Aerial view of the Madeira, the largest tributary of the Amazon River. (By Wilson Dias/ABr)

For the Amazon, and other environmentally sensitive areas, it is a familiar story: The Madeira Complex pits the increasing demands of economic "progress" and growth against the subsistence of local communities and the protection of the fragile ecosystems in which they dwell. Such dilemmas are coming to a head as the continent-wide initiative for the Integration of South American Regional Infrastructure (IIRSA) – a sort of mega-project of mega-projects of which the Madeira Complex is a part – reaches ever-widening implementation.

The proposed project in western Brazil near the Peruvian and Bolivian borders would include two massive dams on the Madeira River and two additional dams upstream. The government says the dams will help solve Brazil's chronic electricity shortages. The complex will also include a series of locks for a 2,600-mile waterway capable of handling industrial barges. The waterway would serve as a busy corridor for the transport of minerals, grains, timber, and other products. These resources could flow east toward Brazil's Atlantic port of Belém, and eventually on to Europe; or they could flow west toward Bolivia and Peru, and eventually on to China. Estimates on the price of the project – the largest ever attempted in the Amazon – range from the $13 billion cited by official sources, to as much as the $22 billion calculated by watchdog groups.

The Madeira River Basin covers roughly a quarter of the Brazilian Amazon and is the Amazon River's largest tributary. The environmental impact of the project would extend over nearly a million square kilometers of rainforest in Brazil, Bolivia, and Peru, flooding areas, deforesting others, reducing fish stocks, upsetting water flows and silt deposits, and threatening endangered species in this region of unique and immense biodiversity.

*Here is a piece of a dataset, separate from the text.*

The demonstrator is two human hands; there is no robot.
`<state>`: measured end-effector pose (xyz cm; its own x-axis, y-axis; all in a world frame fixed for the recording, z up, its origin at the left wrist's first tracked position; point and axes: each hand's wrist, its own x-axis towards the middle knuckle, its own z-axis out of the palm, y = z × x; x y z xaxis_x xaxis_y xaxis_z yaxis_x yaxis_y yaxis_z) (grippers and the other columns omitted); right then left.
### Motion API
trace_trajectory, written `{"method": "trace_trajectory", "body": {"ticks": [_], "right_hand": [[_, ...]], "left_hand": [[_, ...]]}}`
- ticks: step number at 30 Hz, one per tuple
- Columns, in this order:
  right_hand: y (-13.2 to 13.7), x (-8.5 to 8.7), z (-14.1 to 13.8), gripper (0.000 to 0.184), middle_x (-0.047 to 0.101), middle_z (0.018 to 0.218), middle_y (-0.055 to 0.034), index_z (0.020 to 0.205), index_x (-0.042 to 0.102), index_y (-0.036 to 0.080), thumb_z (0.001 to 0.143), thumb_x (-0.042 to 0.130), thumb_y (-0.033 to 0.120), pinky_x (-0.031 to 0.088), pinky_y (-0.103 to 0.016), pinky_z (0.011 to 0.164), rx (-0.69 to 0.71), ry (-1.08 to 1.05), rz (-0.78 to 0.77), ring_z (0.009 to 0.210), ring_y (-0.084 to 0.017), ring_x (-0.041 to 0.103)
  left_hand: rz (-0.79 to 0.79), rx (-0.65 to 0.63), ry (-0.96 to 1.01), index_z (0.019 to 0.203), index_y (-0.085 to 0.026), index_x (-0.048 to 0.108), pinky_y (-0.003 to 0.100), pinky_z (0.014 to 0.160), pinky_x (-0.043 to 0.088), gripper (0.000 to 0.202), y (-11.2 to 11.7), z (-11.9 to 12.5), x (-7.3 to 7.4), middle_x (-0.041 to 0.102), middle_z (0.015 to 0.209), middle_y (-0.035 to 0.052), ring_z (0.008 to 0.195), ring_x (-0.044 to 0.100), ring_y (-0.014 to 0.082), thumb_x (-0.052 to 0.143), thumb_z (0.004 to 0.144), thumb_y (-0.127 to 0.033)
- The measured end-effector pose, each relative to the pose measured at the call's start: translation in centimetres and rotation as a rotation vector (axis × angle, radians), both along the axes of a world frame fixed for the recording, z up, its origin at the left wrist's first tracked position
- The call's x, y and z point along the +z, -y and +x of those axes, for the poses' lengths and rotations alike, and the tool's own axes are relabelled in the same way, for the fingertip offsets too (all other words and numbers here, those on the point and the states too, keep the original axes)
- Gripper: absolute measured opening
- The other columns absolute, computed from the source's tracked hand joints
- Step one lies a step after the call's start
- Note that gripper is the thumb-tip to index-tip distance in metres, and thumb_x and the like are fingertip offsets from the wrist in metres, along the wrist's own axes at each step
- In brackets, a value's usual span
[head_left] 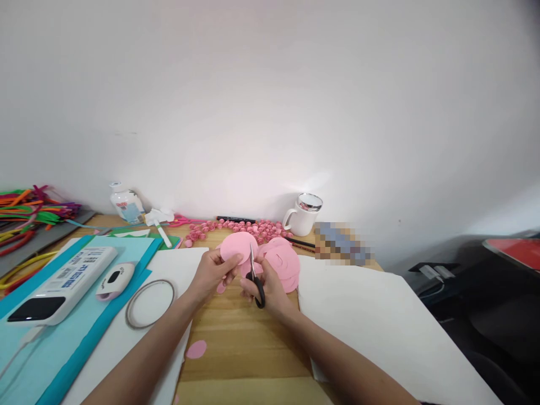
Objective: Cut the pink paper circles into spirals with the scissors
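My left hand (213, 272) pinches a round pink paper disc (238, 247) by its lower edge and holds it up over the wooden table (244, 343). My right hand (270, 289) grips black-handled scissors (254, 277), blades pointing up into the disc's right edge. A pile of more pink paper discs (283, 263) lies just behind and right of my right hand. One small pink scrap (196, 349) lies on the table near my left forearm.
White paper sheets (379, 320) flank the hands; light blue sheets (63, 326) lie left with a white power bank (63, 284), a small white device (115, 279) and a wire ring (149, 302). Behind: small pink rolled pieces (236, 228), white mug (302, 215), bottle (124, 203), pipe cleaners (29, 211).
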<state>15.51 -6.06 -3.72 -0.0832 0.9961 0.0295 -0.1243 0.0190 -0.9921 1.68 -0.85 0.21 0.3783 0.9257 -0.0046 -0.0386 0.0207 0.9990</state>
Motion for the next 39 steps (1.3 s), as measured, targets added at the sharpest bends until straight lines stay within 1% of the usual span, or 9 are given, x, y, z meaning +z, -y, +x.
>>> {"method": "trace_trajectory", "body": {"ticks": [3, 6, 13, 18, 21, 27, 32, 35, 39], "right_hand": [[-0.1, 0.0, 0.0, 0.055, 0.055, 0.054, 0.0083, 0.107, 0.037, 0.021, 0.067, 0.071, 0.04, 0.036, -0.021, 0.044, 0.001, 0.0, 0.013, 0.046, -0.012, 0.05], [-0.2, 0.2, 0.1, 0.058, 0.054, 0.059, 0.0078, 0.105, 0.038, 0.021, 0.063, 0.074, 0.039, 0.034, -0.021, 0.045, -0.009, -0.029, 0.019, 0.048, -0.01, 0.046], [-0.1, 1.1, 0.1, 0.061, 0.05, 0.063, 0.0081, 0.102, 0.037, 0.022, 0.059, 0.077, 0.037, 0.029, -0.02, 0.046, 0.016, -0.102, 0.003, 0.049, -0.008, 0.039], [-0.2, 0.9, 0.1, 0.051, 0.049, 0.063, 0.0074, 0.094, 0.042, 0.021, 0.06, 0.077, 0.039, 0.028, -0.02, 0.046, 0.023, -0.096, 0.03, 0.048, -0.007, 0.037], [-0.2, 0.7, 0.1, 0.047, 0.047, 0.06, 0.0078, 0.089, 0.044, 0.021, 0.06, 0.077, 0.041, 0.027, -0.02, 0.045, 0.019, -0.09, 0.035, 0.048, -0.007, 0.037], [-0.2, 0.7, 0.1, 0.043, 0.049, 0.059, 0.0065, 0.082, 0.048, 0.02, 0.059, 0.077, 0.042, 0.032, -0.021, 0.046, -0.006, -0.057, 0.006, 0.049, -0.008, 0.041], [-0.2, 0.4, 0.2, 0.044, 0.05, 0.057, 0.0068, 0.088, 0.05, 0.02, 0.061, 0.075, 0.043, 0.035, -0.022, 0.046, -0.008, -0.066, 0.011, 0.047, -0.009, 0.045], [-0.3, 0.2, 0.2, 0.042, 0.05, 0.054, 0.007, 0.089, 0.051, 0.019, 0.063, 0.073, 0.044, 0.036, -0.022, 0.045, -0.004, -0.065, 0.008, 0.045, -0.009, 0.045], [-0.4, -0.1, 0.2, 0.039, 0.049, 0.049, 0.0085, 0.085, 0.051, 0.019, 0.065, 0.072, 0.044, 0.037, -0.022, 0.045, -0.003, -0.068, 0.015, 0.042, -0.008, 0.043]], "left_hand": [[0.012, 0.008, -0.021, 0.047, -0.015, 0.05, 0.018, 0.031, 0.027, 0.036, -0.2, -0.2, -0.1, 0.044, 0.039, -0.0059, 0.031, 0.034, 0.0037, 0.071, 0.067, -0.037], [0.024, -0.022, -0.044, 0.045, -0.015, 0.048, 0.018, 0.032, 0.028, 0.037, -0.4, -0.5, -0.1, 0.04, 0.036, -0.0069, 0.031, 0.032, 0.0037, 0.071, 0.066, -0.035], [0.042, -0.032, -0.102, 0.05, -0.014, 0.053, 0.018, 0.032, 0.025, 0.034, -0.4, -0.7, -0.1, 0.039, 0.036, -0.0071, 0.03, 0.034, 0.0045, 0.071, 0.066, -0.038], [0.059, -0.029, -0.111, 0.049, -0.014, 0.052, 0.019, 0.033, 0.028, 0.034, -0.4, -0.7, 0.0, 0.039, 0.035, -0.0073, 0.03, 0.035, 0.0053, 0.071, 0.066, -0.038], [0.07, -0.029, -0.101, 0.049, -0.015, 0.051, 0.019, 0.033, 0.028, 0.035, -0.4, -0.6, 0.0, 0.039, 0.035, -0.0074, 0.031, 0.034, 0.0049, 0.07, 0.066, -0.039], [0.086, -0.011, -0.083, 0.049, -0.015, 0.049, 0.018, 0.034, 0.026, 0.037, -0.4, -0.5, 0.0, 0.04, 0.037, -0.0067, 0.034, 0.032, 0.0044, 0.07, 0.065, -0.04], [0.083, 0.009, -0.069, 0.049, -0.015, 0.049, 0.017, 0.034, 0.025, 0.037, -0.4, -0.5, 0.2, 0.039, 0.038, -0.0073, 0.036, 0.03, 0.0037, 0.071, 0.063, -0.041], [0.086, 0.007, -0.056, 0.048, -0.015, 0.048, 0.017, 0.035, 0.025, 0.037, -0.4, -0.5, 0.4, 0.04, 0.038, -0.0069, 0.036, 0.031, 0.0038, 0.071, 0.064, -0.039], [0.083, -0.016, -0.03, 0.049, -0.015, 0.05, 0.017, 0.035, 0.027, 0.035, -0.5, -0.6, 0.2, 0.046, 0.041, -0.0052, 0.035, 0.035, 0.0041, 0.071, 0.066, -0.037]]}}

Proponents claim the Madeira Complex will bring sorely needed economic opportunities to impoverished and isolated local communities by creating jobs and by connecting them to more developed regions. But activists counter that the lion’s share of the mega-project’s benefits will go to big companies – particularly those in agribusiness.

Agribusiness at the Helm

One of the people with the most to gain from the Madeira Complex is Blairo Maggi, a recipient of Greenpeace's Golden Chainsaw Award for being the "Brazilian most responsible for Amazon destruction." Maggi is the head of the world's largest soybean production firm, Grupo Maggi, and is the current governor of Mato Grosso, one of the three Brazilian states to be affected by the project. During his first year as governor in 2003, deforestation rates in the state more than doubled.


Click for larger image. (Courtesy Corpwatch.org)

According to Zachary Hurwitz of the Americas Program at the Center for International Policy, the dam project's network of industrial canals would “enable the Madeira River system to transport an estimated 35 million tons of soybeans a year—a 500% increase from the seven million tons currently carried out by river. Critics claim cheaper transport costs on the river would provide an incentive for the expansion of soybean production in neighboring Rondônia and Amazonas states, increasing deforestation and land invasions.”

Glenn Switkes of the river-defense network International Rivers, points out that “a preponderance of independent expert opinions identified flaws in the environmental (impact) studies" of the project. Switkes says these same concerns were shared by the technical staff at the Brazilian environmental protection agency (IBAMA). "There is growing recognition that the projects were approved despite overwhelming evidence of the enormous degree of their impacts," he concludes.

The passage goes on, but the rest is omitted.